### Problem details
I'd like every line from the material below that has "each" in it.

### Exercise data
————————
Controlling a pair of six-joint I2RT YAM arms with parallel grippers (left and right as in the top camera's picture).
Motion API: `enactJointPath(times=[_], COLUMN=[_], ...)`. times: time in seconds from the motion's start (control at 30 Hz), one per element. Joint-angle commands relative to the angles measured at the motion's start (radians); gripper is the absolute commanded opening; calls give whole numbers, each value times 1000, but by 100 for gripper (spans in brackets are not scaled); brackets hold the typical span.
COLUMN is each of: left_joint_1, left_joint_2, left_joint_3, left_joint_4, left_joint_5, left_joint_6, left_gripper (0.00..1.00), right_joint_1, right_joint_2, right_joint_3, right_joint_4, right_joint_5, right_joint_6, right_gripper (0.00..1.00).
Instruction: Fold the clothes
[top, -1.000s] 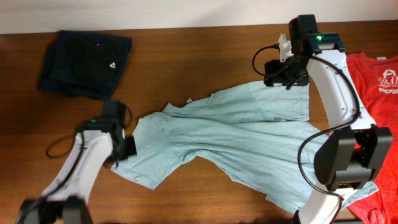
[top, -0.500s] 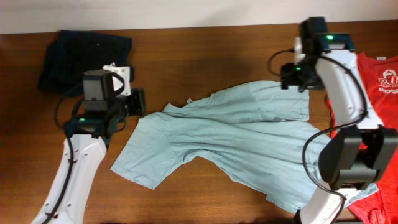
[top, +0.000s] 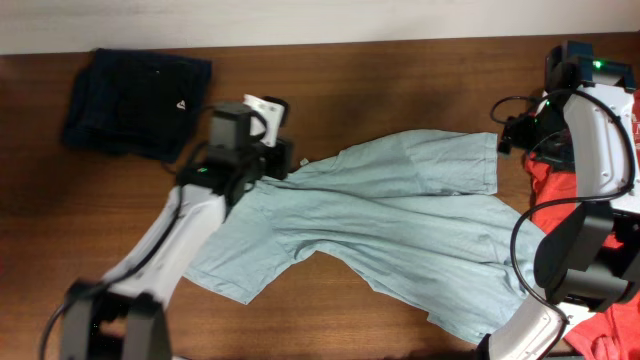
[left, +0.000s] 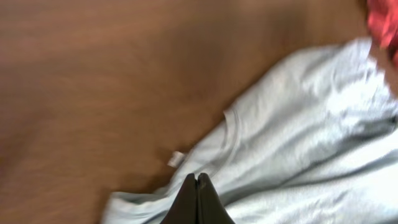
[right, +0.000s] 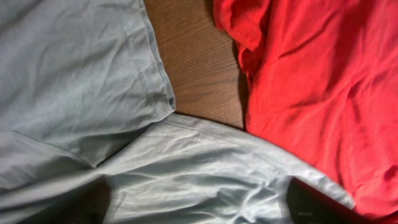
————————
### Exercise solution
Motion API: `enactJointPath(times=[_], COLUMN=[_], ...)`. times: time in seconds from the motion's start (control at 30 Hz), one per element. Joint-angle commands relative to the angles measured at the motion's start (radians); gripper is the absolute commanded opening; calls give whole numbers, each value times 1000, but by 100 for gripper (spans in brackets are not scaled); brackets hold the typical span.
COLUMN is each of: left_joint_1, left_joint_2, left_joint_3, left_joint_4, left_joint_5, left_joint_6, left_gripper (0.00..1.00), right_joint_1, right_joint_2, right_joint_3, right_joint_4, right_joint_5, right_joint_6, right_gripper (0.00..1.00).

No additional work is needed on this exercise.